EXERCISE: Check each line of the data below for the word "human", then extract the ones that have it.

DATA:
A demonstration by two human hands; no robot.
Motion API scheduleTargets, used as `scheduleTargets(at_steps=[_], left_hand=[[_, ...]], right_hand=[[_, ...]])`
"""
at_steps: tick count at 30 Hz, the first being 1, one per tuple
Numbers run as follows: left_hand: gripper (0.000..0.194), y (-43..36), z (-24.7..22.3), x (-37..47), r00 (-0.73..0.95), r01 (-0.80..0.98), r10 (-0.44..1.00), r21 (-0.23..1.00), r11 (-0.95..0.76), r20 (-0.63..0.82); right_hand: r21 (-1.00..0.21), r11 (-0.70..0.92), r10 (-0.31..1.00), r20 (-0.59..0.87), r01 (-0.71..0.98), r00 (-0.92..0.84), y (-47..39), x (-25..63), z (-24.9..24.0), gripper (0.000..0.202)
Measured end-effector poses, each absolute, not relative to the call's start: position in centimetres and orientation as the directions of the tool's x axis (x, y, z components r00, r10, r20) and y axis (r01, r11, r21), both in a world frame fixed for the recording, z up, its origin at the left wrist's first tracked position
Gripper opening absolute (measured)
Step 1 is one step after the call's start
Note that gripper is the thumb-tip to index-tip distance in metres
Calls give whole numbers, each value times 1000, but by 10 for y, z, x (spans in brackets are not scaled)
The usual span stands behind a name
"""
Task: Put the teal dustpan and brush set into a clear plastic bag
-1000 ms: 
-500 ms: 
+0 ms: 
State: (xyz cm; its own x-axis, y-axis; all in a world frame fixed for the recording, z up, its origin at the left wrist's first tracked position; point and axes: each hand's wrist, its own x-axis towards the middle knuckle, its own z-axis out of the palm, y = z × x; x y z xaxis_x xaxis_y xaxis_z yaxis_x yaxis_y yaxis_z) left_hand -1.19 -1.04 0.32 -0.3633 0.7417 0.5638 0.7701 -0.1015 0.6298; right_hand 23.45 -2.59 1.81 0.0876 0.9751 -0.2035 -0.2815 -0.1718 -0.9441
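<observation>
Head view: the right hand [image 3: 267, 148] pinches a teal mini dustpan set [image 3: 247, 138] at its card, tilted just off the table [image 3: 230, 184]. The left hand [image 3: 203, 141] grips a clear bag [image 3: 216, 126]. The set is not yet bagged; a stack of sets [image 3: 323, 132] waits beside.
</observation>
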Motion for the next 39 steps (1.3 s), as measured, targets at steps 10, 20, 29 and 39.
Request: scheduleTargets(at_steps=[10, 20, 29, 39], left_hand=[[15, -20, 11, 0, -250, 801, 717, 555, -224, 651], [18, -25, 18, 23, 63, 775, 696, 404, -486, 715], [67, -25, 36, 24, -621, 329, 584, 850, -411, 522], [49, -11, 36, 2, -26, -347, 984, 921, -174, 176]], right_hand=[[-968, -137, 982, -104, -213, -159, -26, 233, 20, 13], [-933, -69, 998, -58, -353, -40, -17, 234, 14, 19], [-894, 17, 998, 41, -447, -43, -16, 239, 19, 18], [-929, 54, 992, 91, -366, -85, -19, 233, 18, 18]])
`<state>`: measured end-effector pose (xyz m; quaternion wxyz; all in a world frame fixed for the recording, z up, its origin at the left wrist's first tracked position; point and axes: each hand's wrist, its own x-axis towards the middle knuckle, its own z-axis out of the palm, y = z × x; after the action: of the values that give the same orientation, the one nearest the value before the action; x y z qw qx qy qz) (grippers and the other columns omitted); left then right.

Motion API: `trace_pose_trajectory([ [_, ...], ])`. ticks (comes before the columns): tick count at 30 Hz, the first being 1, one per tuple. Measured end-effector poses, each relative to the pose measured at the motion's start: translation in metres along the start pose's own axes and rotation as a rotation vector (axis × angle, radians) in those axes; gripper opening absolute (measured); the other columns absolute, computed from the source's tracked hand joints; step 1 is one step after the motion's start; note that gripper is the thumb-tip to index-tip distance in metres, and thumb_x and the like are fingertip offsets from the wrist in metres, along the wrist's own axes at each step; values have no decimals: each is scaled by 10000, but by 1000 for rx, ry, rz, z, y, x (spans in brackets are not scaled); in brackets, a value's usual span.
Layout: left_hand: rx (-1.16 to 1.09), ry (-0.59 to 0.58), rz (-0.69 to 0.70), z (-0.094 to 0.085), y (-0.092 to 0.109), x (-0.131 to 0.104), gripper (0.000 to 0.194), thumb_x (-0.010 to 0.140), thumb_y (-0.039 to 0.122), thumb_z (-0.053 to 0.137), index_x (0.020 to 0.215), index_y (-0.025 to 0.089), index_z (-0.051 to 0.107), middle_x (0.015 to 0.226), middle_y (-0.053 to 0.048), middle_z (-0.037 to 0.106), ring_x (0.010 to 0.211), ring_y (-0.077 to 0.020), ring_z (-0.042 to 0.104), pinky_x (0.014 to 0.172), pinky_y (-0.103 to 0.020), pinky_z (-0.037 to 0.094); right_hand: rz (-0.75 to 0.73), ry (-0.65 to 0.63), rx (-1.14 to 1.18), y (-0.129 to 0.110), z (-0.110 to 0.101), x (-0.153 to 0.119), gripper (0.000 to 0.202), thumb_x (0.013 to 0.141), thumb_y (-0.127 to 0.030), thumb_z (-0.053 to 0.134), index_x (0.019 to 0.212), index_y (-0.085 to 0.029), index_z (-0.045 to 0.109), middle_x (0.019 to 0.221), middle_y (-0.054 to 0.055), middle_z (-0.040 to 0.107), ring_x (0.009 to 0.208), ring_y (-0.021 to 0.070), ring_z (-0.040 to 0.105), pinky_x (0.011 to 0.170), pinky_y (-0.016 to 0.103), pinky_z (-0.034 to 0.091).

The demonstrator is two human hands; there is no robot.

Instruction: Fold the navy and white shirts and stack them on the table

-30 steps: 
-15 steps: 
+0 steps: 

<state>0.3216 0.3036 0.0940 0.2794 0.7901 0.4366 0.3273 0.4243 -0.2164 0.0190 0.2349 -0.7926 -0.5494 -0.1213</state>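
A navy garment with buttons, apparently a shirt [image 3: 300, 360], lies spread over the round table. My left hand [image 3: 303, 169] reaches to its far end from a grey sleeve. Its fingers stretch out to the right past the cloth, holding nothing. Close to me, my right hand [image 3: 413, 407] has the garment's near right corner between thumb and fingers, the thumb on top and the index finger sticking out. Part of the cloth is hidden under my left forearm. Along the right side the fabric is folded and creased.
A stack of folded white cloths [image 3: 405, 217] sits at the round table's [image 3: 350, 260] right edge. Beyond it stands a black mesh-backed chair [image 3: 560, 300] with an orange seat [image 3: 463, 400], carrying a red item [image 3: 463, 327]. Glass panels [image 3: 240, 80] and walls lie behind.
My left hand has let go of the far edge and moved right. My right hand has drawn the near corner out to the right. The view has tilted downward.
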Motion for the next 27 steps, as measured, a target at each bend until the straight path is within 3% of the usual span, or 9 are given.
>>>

FINAL ANSWER:
A demonstration by two human hands; no robot.
The demonstrator is two human hands; there is no robot.

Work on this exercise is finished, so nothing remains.